### What to produce
Copy each line of the entries that contains the word "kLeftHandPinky".
(Given entries begins)
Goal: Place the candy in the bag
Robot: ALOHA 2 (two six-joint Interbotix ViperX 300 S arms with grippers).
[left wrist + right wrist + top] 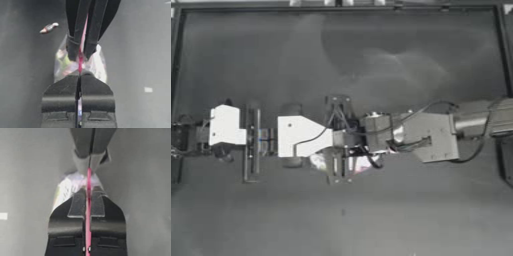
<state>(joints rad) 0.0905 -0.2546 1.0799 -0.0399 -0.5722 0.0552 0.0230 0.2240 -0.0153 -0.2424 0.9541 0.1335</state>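
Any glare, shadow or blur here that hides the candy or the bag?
Top view: pale glare streaks the table; arms cover the bag, no candy discernible. Left wrist view: candy small and soft-edged; bag glints. Right wrist view: bag washed pale, zip strip clear.

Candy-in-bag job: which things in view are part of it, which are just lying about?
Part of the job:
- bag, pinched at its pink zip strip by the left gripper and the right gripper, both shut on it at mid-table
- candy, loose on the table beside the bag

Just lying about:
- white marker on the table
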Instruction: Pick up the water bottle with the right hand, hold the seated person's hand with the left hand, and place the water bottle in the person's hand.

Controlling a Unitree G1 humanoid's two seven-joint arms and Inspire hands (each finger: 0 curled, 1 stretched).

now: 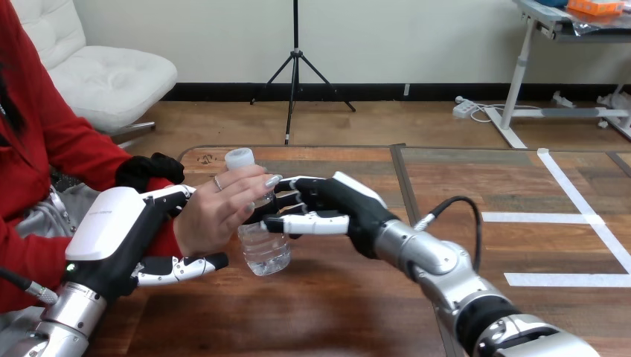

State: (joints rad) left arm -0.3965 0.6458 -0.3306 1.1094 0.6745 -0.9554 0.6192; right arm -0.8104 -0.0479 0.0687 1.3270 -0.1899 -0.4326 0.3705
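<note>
Likely a robotics lab or test space: the wooden table (pixel 320 320) is a work surface marked with strips of white tape (pixel 536 218) laid in straight lines and right angles on its right half, a dark seam (pixel 404 186) divides it into sections, and a humanoid's left arm (pixel 67 312) and right arm (pixel 446 275), machine limbs with silver forearms, reach over it toward a person (pixel 45 149) seated at its left side

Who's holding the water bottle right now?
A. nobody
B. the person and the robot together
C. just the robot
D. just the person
B: the person's hand and the right robot hand are both wrapped round the water bottle.
</note>
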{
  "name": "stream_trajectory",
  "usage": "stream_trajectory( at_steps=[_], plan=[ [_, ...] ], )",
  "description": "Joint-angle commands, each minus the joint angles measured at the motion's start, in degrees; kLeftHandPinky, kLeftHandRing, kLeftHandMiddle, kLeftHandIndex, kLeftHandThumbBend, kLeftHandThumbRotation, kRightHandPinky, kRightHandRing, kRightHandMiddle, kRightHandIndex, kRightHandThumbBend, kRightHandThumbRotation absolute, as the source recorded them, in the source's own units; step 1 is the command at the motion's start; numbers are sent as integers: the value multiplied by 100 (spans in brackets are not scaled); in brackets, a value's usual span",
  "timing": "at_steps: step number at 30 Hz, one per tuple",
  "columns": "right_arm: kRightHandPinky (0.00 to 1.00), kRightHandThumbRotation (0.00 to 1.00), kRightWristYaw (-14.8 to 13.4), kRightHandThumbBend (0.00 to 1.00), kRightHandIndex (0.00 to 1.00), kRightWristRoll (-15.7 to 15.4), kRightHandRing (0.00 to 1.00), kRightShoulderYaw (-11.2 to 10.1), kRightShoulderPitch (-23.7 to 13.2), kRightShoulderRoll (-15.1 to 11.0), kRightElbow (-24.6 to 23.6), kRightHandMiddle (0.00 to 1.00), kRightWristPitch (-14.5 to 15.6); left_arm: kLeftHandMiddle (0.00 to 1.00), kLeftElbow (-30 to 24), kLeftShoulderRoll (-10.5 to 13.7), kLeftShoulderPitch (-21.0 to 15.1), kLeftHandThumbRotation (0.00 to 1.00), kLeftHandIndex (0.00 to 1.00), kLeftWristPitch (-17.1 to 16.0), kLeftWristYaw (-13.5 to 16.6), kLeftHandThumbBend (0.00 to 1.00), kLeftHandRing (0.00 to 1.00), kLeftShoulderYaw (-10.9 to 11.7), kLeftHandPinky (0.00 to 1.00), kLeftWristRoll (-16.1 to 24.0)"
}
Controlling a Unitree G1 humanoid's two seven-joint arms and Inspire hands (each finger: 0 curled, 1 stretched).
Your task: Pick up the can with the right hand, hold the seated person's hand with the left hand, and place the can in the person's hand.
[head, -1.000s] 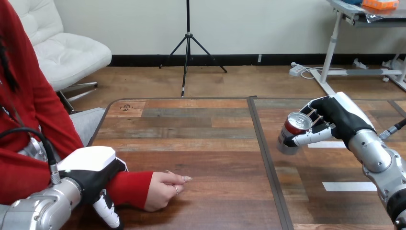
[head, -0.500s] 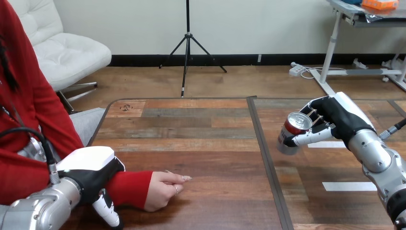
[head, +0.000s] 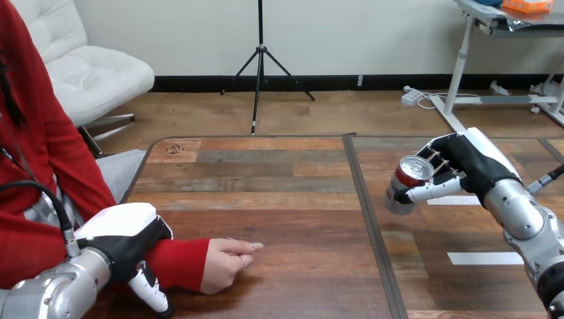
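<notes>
While the left hand [head: 123, 239] clasps the person's forearm [head: 178, 262] to steady it, the right hand [head: 469, 163] curls its fingers [head: 435, 191] round the raised can [head: 407, 181], ready for delivery

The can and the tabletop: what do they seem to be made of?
The can looks like thin metal, probably aluminium: silvery lid and lower wall, red band, slight sheen. The table looks like wood or a wood-look laminate: matte brown planks with grain in mixed tones; which of the two is unclear.
</notes>
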Motion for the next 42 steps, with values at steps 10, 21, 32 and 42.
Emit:
stream_trajectory(
  at_steps=[10, 21, 32, 42],
  plan=[
    [38, 0, -110, 80, 47, 138, 42, -150, -234, -133, -308, 46, -128, 38, 115, -21, -229, 0, 43, -75, 319, 80, 30, 53, 25, -198],
    [39, 0, -121, 79, 47, 131, 42, -146, -240, -133, -288, 46, -143, 36, 137, -60, -251, 0, 40, -130, 518, 76, 28, 124, 24, -420],
    [38, 0, -119, 79, 47, 140, 42, -153, -233, -123, -307, 46, -145, 35, 142, -52, -277, 0, 38, -267, 822, 74, 27, 232, 23, -602],
    [38, 0, -142, 80, 47, 124, 42, -140, -226, -115, -308, 46, -161, 34, 34, 15, -310, 0, 37, -288, 944, 74, 26, 334, 21, -770]
  ],
)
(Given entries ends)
### Exercise solution
  "description": "Joint-angle commands, each minus the joint angles measured at the motion's start, in degrees; kLeftHandPinky, kLeftHandRing, kLeftHandMiddle, kLeftHandIndex, kLeftHandThumbBend, kLeftHandThumbRotation, kRightHandPinky, kRightHandRing, kRightHandMiddle, kRightHandIndex, kRightHandThumbBend, kRightHandThumbRotation absolute, as the source recorded them, in the source's own units; step 1 is the command at the motion's start; numbers are sent as integers: the value multiplied by 100 (spans in brackets are not scaled); in brackets, a value's usual span",
  "columns": "right_arm: kRightHandPinky (0.00 to 1.00), kRightHandThumbRotation (0.00 to 1.00), kRightWristYaw (-14.8 to 13.4), kRightHandThumbBend (0.00 to 1.00), kRightHandIndex (0.00 to 1.00), kRightWristRoll (-15.7 to 15.4), kRightHandRing (0.00 to 1.00), kRightShoulderYaw (-11.2 to 10.1), kRightShoulderPitch (-23.7 to 13.2), kRightShoulderRoll (-15.1 to 11.0), kRightElbow (-24.6 to 23.6), kRightHandMiddle (0.00 to 1.00), kRightWristPitch (-14.5 to 15.6); left_arm: kLeftHandMiddle (0.00 to 1.00), kLeftElbow (-30 to 24), kLeftShoulderRoll (-10.5 to 13.7), kLeftShoulderPitch (-21.0 to 15.1), kLeftHandThumbRotation (0.00 to 1.00), kLeftHandIndex (0.00 to 1.00), kLeftWristPitch (-17.1 to 16.0), kLeftWristYaw (-13.5 to 16.6), kLeftHandThumbBend (0.00 to 1.00), kLeftHandRing (0.00 to 1.00), kLeftShoulderYaw (-10.9 to 11.7), kLeftHandPinky (0.00 to 1.00), kLeftWristRoll (-16.1 to 24.0)"

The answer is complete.